21. An electronic device comprising:

electronic circuitry for receiving or transmitting an electromagnetic signal;

a housing enclosing the electronic circuitry;

an antenna electrically coupled to the electronic circuitry, the antenna comprising first and second conductive patches disposed proximate to a first surface of the housing having respective first edges separated by a gap and respective second edges, the antenna further comprising at least one conductor joining the respective second edges of the first and second patches, the conductor routed proximate to a second surface of the housing opposite the first surface and spaced apart therefrom;

wherein the first and second conductive patches comprise one of a plurality of pairs of conductive patches, each pair disposed proximate to the first surface and having respective first edges separated by a gap and at least one conductor routed proximate to the second surface joining respective second edges of the pair of patches; and

wherein at least one of the pairs of patches is oriented orthogonally to another of the pairs of patches.

22. The electronic device of claim 21 wherein at least one of the patches is slotted.

23. The electronic device of claim 21 wherein at least one of the patches comprises two spaced-apart segments.

24. The electronic device of claim 23 wherein the conductor is connected to only one of the two-spaced apart segments.

25. The electronic device of claim 23 wherein the two segments are spaced apart by a serpentine gap.

26. The electronic device of claim 21 further comprising an antenna feed coupled to at least one of the patches.

27. The electronic device of claim 26 wherein the antenna feed comprises a signal feed coupled to at least one of the patches and a ground coupled to the conductor.

28. An electronic device comprising:

electronic circuitry for receiving or transmitting an electromagnetic signal;

a housing enclosing the electronic circuitry;

an antenna electrically coupled to the electronic circuitry, the antenna comprising first and second conductive patches disposed proximate to a first surface of the housing having respective first edges separated by a gap and respective second edges, the antenna further comprising at least one conductor joining the respective second edges of the first and second patches, the conductor routed proximate to a second surface of the housing opposite the first surface and spaced apart therefrom; and

a filter having first and second ports, the conductor joining the second edge of the first patch to the first port of the filter and joining the second edge of the second patch to the second port of the filter.

29. An antenna comprising:

first and second conductive patches having respective first edges separated by a gap and respective second edges, at least one of the patches comprising two spaced-apart segments;

at least one conductor joining the respective second edges of the first and second patches, the conductor being connected to only one of the two spaced-apart segments and the conductor being routed in a loop away from the patches in a direction perpendicular thereto; and

an antenna feed coupled to at least one of the patches.

30. The antenna of claim 29 wherein the two segments are spaced apart by a serpentine gap.

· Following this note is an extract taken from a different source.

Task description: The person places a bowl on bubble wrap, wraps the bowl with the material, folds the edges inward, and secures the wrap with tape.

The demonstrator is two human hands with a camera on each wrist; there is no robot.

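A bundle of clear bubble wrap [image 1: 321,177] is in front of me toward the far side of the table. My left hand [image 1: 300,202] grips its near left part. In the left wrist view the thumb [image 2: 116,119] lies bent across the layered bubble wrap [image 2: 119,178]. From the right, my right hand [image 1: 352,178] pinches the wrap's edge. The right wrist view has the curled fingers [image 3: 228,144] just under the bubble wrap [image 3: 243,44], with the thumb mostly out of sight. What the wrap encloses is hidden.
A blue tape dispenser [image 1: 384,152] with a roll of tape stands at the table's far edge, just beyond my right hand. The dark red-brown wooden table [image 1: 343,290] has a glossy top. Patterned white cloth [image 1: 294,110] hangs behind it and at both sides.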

31. An electronic device comprising:

electronic circuitry for receiving or transmitting an electromagnetic signal;

a housing enclosing the circuitry; and

an antenna electrically coupled to the electronic circuitry, the antenna comprising first and second conductive patches disposed proximate to a first surface of the housing having respective first edges, at least one of the patches comprising two spaced-apart segments, the antenna further comprising at least one conductor joining the respective second edges of the first and second patches, the conductor being connected to only one of the two spaced-apart segments and the conductor being routed proximate to a second surface of the housing opposite the first surface and spaced apart therefrom.

32. The electronic device of claim 31 wherein the two segments are spaced apart by a serpentine gap.

33. The electronic device of claim 31 further comprising an antenna feed coupled to at least one of the patches.

34. The electronic device of claim 33 wherein the antenna feed comprises a signal feed coupled to at least one of the patches and a ground coupled to the conductor.